*What you have to do:* Number of lines with "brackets" in the listing: report it, and nothing else.

[Extracted material — start]

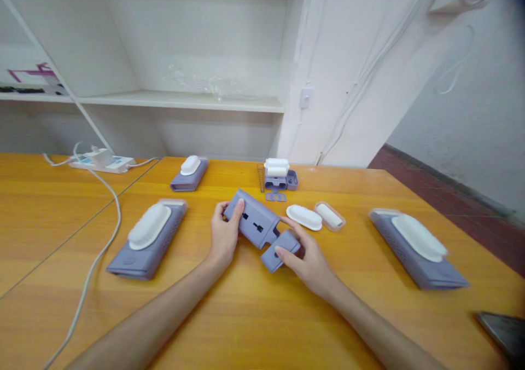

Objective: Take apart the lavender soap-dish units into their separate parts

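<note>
My left hand (225, 229) is closed round the upper left end of a grey-purple plastic housing (255, 219), thumb on its face. Two dark keyhole slots show in that face. My right hand (305, 258) grips a smaller grey-purple plastic piece (280, 250), its thumb on top. The small piece meets the housing's lower right end at an angle; whether they are joined I cannot tell. Both parts are held above the wooden table (246, 326). Just beyond my right hand lie a white bristled brush head (304, 217) and a clear-edged piece with a white roll (330, 216).
Grey-purple units with white oval tops stand at left (150, 238), back left (190, 173) and right (416, 247). At the back are a spring (261, 178), white rollers (276, 167) and a flat frame (275, 196). A power strip (102, 162), a cable (118, 217) and a phone-like dark object (504, 331) lie outward.
</note>
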### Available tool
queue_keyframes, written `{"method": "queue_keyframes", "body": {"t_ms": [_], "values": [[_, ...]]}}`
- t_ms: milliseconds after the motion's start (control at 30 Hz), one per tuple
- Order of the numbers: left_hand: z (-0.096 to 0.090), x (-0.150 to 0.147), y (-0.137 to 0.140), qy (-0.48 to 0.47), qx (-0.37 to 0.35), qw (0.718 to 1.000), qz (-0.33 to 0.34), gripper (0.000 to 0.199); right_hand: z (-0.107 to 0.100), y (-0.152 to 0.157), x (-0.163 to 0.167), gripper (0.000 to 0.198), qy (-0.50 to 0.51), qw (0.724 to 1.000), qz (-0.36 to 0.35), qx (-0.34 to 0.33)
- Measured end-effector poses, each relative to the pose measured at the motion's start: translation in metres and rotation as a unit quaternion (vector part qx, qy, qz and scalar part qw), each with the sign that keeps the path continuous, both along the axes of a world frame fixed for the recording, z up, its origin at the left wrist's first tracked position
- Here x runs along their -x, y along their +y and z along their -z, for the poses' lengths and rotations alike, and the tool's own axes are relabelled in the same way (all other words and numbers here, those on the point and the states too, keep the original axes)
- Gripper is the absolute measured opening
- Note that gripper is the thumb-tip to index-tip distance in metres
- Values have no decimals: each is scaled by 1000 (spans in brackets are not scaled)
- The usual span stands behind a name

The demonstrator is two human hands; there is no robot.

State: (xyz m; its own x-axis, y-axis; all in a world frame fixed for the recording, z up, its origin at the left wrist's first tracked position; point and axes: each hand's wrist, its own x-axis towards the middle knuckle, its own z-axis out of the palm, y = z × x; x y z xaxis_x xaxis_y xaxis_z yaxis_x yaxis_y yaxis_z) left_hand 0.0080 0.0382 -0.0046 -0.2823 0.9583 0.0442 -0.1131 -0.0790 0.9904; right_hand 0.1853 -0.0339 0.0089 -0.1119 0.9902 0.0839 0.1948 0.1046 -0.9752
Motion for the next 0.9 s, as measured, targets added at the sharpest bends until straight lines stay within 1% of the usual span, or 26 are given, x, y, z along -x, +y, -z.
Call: {"method": "queue_keyframes", "body": {"t_ms": [67, 167, 300, 400, 500, 600, 700, 767, 900], "values": [[0, 0, 1, -11, -4, 1000, -17, 46, 1, -1, 0, 49, 1, 999, 26, -24], [1, 1, 2, -16, -12, 999, -28, 46, 4, 0, -5, 35, -2, 994, 73, -81], [4, 1, 4, -24, -17, 998, -58, 46, 7, 4, -18, 34, 4, 976, 154, -153], [7, 2, 8, -33, -17, 995, -95, 47, 8, 7, -27, 33, 24, 950, 238, -199], [9, 4, 12, -52, -12, 991, -120, 47, 7, 8, -32, 32, 19, 933, 274, -232], [10, 5, 14, -70, -9, 989, -128, 47, 9, 9, -32, 33, 21, 931, 278, -238], [9, 5, 14, -75, -11, 988, -131, 47, 15, 15, -32, 32, 76, 920, 305, -233], [8, 5, 12, -49, -25, 990, -126, 45, 20, 21, -34, 31, 114, 911, 328, -221], [7, 5, 9, 30, -55, 995, -75, 41, 26, 27, -38, 35, 138, 903, 358, -191]]}}
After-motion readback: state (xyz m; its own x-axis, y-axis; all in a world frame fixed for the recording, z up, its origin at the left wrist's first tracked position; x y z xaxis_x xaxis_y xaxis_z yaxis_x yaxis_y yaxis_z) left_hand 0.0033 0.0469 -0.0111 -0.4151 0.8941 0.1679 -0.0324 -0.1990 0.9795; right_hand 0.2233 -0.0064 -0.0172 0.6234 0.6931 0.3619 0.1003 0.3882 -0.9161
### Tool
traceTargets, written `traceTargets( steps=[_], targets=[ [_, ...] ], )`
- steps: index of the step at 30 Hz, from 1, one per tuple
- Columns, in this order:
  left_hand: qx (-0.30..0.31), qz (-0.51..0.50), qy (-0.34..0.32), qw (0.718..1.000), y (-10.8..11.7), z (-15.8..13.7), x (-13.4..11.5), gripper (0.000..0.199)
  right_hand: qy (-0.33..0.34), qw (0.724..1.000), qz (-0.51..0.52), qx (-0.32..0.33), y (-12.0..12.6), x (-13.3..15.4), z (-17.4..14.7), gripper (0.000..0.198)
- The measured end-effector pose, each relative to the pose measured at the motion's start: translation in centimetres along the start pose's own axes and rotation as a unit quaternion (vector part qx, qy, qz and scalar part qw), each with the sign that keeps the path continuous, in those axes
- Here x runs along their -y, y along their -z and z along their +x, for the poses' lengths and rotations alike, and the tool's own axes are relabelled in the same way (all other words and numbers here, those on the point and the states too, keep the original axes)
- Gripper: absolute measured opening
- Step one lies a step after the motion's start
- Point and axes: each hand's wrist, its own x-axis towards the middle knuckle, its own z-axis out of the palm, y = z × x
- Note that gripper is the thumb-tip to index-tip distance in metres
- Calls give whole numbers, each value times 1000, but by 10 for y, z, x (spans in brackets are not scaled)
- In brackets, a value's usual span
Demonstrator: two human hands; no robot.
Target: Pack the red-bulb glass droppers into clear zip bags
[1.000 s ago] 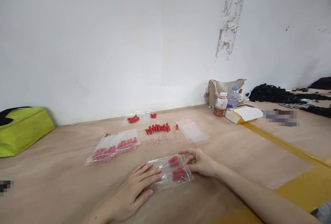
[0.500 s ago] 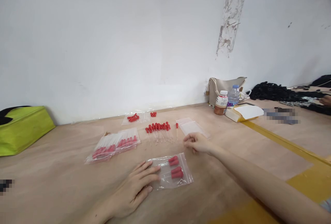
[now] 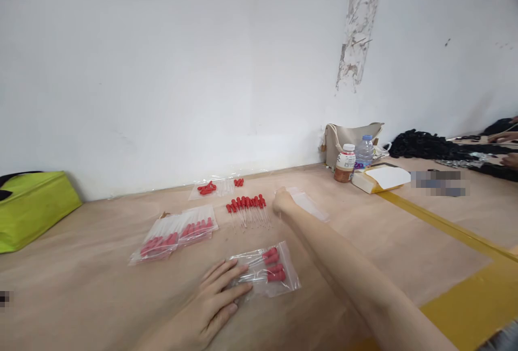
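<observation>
My left hand [image 3: 214,299] lies with fingers stretched over a clear zip bag [image 3: 289,283]. Several droppers with red rubber bulbs [image 3: 275,272] are inside this bag, their bulbs toward its zip end. Farther forward, my right hand [image 3: 284,201] is curled over the bulb of a lone dropper, with a bit of its thin stem [image 3: 279,214] showing below. The fingertips are mostly hidden behind the hand. Just left of it lies a row of loose red-bulbed droppers [image 3: 246,205]. A stack of flat, clear zip bags [image 3: 309,202] sits to its right.
Filled dropper bags [image 3: 174,235] lie at left. Behind is another clear bag with red bulbs [image 3: 207,188]. A green bag [image 3: 38,208] stands far left. Bottles [image 3: 345,164], a paper-topped box [image 3: 382,178] and black material [image 3: 421,144] occupy the right, near another person's hand [image 3: 510,160].
My right hand has moved forward and left, from beside the flat bags onto the lone dropper. My left hand stays on the filled bag. The view has shifted slightly.
</observation>
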Motion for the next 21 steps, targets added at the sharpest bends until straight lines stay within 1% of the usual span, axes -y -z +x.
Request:
traceTargets(
  steps=[2, 4, 6, 8, 9, 11, 12, 13, 15, 17, 21],
  targets=[
    [4, 7, 5, 1000, -1, 0, 1, 40, -19, 999, 30, -10, 14, -1, -8, 49],
    [10, 12, 11, 1000, -2, 0, 1, 41, -28, 997, 69, -12, 29, -8, -23, 47],
    [14, 13, 20, 1000, -2, 1, 2, 41, -28, 994, 109, -7, 41, -19, -46, 44],
    [16, 11, 28, 999, -3, 2, 2, 41, -28, 987, 161, -1, 48, -31, -72, 39],
    [16, 10, 32, 999, -3, 3, 2, 41, -30, 972, 234, -5, 50, -37, -84, 38],
    [11, 8, 35, 999, -3, 4, 2, 41, -32, 938, 343, -26, 49, -45, -105, 39],
    [5, 5, 34, 999, -3, 4, 2, 40, -32, 922, 384, -39, 48, -47, -112, 41],
    [-3, 2, 32, 999, -3, 5, 1, 40, -31, 911, 409, -51, 46, -49, -117, 43],
    [-18, -2, 28, 999, -4, 5, 1, 41, -24, 898, 433, -69, 42, -49, -123, 47],
    [-21, 1, 30, 999, -4, 5, 1, 41, -21, 893, 443, -77, 38, -49, -124, 49],
    [-18, 7, 31, 999, -4, 4, 1, 41, -34, 888, 454, -62, 31, -45, -129, 49]
  ],
)
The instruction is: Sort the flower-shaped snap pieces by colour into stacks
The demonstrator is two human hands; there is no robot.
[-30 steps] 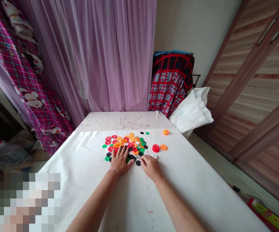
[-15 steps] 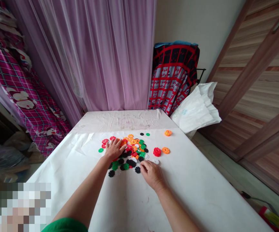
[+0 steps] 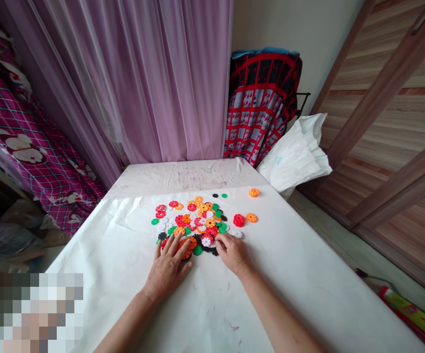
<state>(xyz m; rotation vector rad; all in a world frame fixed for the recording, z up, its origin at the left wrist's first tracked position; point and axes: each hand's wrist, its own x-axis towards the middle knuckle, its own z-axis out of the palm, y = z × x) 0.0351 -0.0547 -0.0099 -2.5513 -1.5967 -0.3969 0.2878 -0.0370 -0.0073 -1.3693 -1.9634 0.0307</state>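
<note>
Spilling looks like main risk: notched plastic discs (image 3: 210, 223) lie loose, overlapping in pile on white tablecloth (image 3: 205, 314); broad drag by left hand (image 3: 168, 269) could scatter edge pieces. Right hand (image 3: 235, 253) sits near red disc stack (image 3: 238, 220); outward elbow-led swing could knock it into orange disc (image 3: 251, 217). Pose: hands apart. Left palm-down, fingers spread over near-left pile edge. Right fingers bunched at near-right edge; can't tell if pinching disc.
</note>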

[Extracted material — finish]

*Problem solution:* 3